Ukrainian Regulatory Issues
Depending on the sector where the target operates, various regulatory permits may need to be obtained before the deal is completed. The antimonopoly permit is the one that is required almost in every complex transaction. Ukrainian antitrust legislation has extraterritorial effect, which means that even when the deal is performed outside Ukraine, but the target group has assets or sales in Ukraine, the preliminary permit of the Antimonopoly Committee of Ukraine may be required.
The following types of transactions are considered as concentration which may require a preliminary permit from the Antimonopoly Committee of Ukraine:
— merger of entities or takeover of one entity by another;
— incorporation by two or more entities of a new entity;
— direct or indirect acquisition of shares (or management right over shares) equal to or exceeding 25% or 50% of the votes in the supreme management body of an entity;
— direct or indirect acquisition of control by other means (purchase of assets, management of assets, leasing or concession, appointment of a person as a member of managing body, etc).
Almost in every complex M&A transaction the vendors will have non-compete obligations. In Ukraine such obligations are considered as anticompetitive concerted practices and may require the receipt of separate preliminary clearance from the Antimonopoly Committee of Ukraine.
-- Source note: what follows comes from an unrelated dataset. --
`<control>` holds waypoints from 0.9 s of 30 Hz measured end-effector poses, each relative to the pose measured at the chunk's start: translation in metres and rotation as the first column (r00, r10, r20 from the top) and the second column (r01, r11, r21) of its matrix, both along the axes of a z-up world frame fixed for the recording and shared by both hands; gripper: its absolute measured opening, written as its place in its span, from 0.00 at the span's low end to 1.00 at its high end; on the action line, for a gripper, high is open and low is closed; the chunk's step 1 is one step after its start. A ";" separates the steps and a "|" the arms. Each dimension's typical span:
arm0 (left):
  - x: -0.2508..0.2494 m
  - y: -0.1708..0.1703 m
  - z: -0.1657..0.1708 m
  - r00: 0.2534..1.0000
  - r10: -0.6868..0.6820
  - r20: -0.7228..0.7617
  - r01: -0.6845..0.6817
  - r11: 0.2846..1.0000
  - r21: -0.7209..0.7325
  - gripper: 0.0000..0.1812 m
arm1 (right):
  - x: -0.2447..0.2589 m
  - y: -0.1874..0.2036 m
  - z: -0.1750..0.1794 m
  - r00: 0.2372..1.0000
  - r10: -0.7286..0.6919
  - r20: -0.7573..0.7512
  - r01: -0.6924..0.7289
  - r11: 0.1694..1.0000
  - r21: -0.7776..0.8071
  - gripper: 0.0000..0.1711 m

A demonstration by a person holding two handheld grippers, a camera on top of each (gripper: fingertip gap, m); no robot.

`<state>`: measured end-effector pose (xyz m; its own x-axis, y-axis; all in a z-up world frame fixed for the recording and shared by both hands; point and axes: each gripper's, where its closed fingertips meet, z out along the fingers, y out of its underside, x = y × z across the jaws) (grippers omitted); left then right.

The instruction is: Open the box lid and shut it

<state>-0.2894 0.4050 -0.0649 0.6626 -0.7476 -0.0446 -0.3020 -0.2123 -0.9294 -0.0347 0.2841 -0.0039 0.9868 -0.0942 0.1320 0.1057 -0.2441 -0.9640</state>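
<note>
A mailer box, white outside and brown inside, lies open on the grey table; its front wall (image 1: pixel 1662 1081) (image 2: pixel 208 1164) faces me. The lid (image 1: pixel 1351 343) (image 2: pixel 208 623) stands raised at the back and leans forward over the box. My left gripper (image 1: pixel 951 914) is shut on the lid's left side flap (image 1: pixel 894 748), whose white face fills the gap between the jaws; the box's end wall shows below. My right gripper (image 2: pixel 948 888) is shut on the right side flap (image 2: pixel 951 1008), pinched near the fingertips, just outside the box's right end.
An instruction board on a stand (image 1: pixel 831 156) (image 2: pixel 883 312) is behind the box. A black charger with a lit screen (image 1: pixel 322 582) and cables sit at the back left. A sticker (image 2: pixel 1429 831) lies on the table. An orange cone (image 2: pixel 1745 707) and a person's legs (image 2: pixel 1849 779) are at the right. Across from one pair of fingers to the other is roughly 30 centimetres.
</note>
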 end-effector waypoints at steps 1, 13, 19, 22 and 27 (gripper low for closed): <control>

The law gives an exhaustive list of grounds when the concentration and anticompetitive concerted practices are exempt from clearance. Unless exemption applies, the clearance for concentration and/or anticompetitive concerted practices is required when:
— the aggregate value of the assets or the aggregate volume of sales (in and outside Ukraine) over the last financial year of the concentration (concerted practices) participants, taking into account legal entities and individuals connected with them by relations of control, exceeds an amount equivalent to EUR 12 million; and
— the aggregate value of the assets or the aggregate volume of sales (in and outside Ukraine) of at least two participants of the concentration (concerted practices), taking into account legal entities and individuals connected with them by relations of control, exceeds an amount equivalent to EUR 1 million; and
— the aggregate value of the assets or the aggregate volume of sales in Ukraine by at least one participant of concentration (concerted practices), taking into account legal entities and individuals connected with them by relations of control, exceeds the amount equivalent to EUR 1 million or the share in the Ukrainian market of one or all participants of concentration (concerted practices), taking into account legal entities and individuals connected with them by relations of control, exceeds 35%.
The importance of antitrust clearance cannot be disregarded as the fines for violating Ukrainian antitrust legislation are high and in separate cases the transactions may be even unwound. Preparation for clearances should be performed well in advance, as these should be obtained before the deal is completed and the timing for the clearances’ issuance by the regulator can take up to 3.5 months from the date all the required documents are filed.